The widespread belief that naughty children will get coal in their stockings instead of presents seems fairly benign compared to the fear that kids in the Netherlands hold. Santa Claus in Holland is accompanied by a sidekick known as Zwarte Piet and those who have been badly behaved throughout the year are said to be abducted by him and taken to Spain.
Speaking of Spain… Those lucky enough to be enjoying a festive break in Catalonia this year should look out for a very naughty gnome. This little figure – known as Caganer – likes to show his bottom and in the most inappropriate of places – the nativity scene. Look out for these traditional tableaus with Caganer in the corner to make you smile. They pop up in window displays across Barcelona especially in December.

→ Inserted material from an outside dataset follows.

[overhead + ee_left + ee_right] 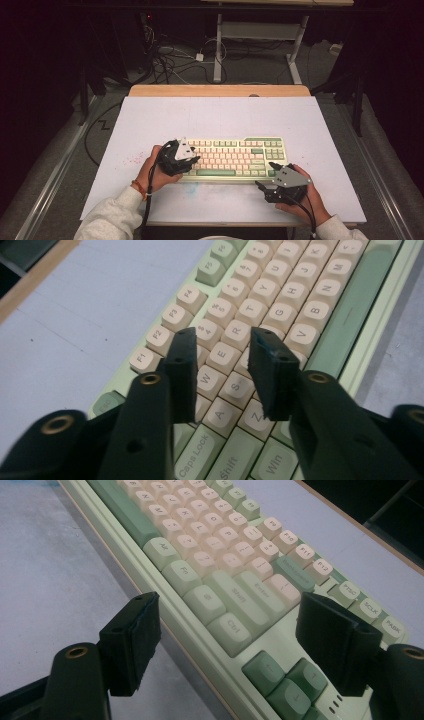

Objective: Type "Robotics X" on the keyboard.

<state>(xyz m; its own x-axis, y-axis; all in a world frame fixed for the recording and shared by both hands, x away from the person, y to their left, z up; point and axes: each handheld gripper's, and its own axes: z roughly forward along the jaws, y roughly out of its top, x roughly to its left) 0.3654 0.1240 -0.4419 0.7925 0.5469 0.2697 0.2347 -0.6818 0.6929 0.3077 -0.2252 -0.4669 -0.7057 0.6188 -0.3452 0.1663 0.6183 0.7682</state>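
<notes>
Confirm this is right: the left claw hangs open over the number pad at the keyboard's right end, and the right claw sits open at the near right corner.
Not the number pad. The left claw hangs open over the letter keys at the left end of the keyboard, around W, E and S, as the left gripper view shows. The right claw is open at the near right corner.

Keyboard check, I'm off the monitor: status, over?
Left claw open over the W-E-S keys, nothing gripped. Right claw open, straddling the keyboard at its right front corner. Nothing in the way.

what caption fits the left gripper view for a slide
Left gripper hovers with jaws parted above the cream letter keys of a green keyboard.
</notes>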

Icelandic jumpers are so warm and come in such natty designs that they have become coveted by people all over the world. But getting a lovely knitted jumper doesn’t come as much of a surprise on Christmas Day in Iceland – everyone gets one. That’s because legend suggests that anyone not equipped for the cold will be eaten by the scary Christmas Cat. Family members therefore gift each other holiday jumpers to ensure they’re not devoured!
Placing the fairy on top of the Christmas tree usually means the task of decorating is over, but not in Germany. The final item to be added to the inside greenery is always a gherkin, but it isn’t put in a prominent place like the fairy. In fact, it is hidden as carefully as possible and the first child to find it will be given an extra present on Christmas Day.
You may be forgiven for thinking you’ve walked into a house still bedecked for Halloween in the Ukraine, but actually spiders’ webs are a traditional Christmas decoration in the country. It springs from a tale about a widow with anywhere between 65, 16 or six children, depending on what you believe, who couldn’t afford to spruce up her spruce. An angel in the form of a spider is said to have spun a shining web to help out and Ukrainians have been doing the same ever since.
If you are travelling in Europe this festive season, be on the look out for these unusual Christmas traditions. As always don't forget to take out some travel insurance just in case.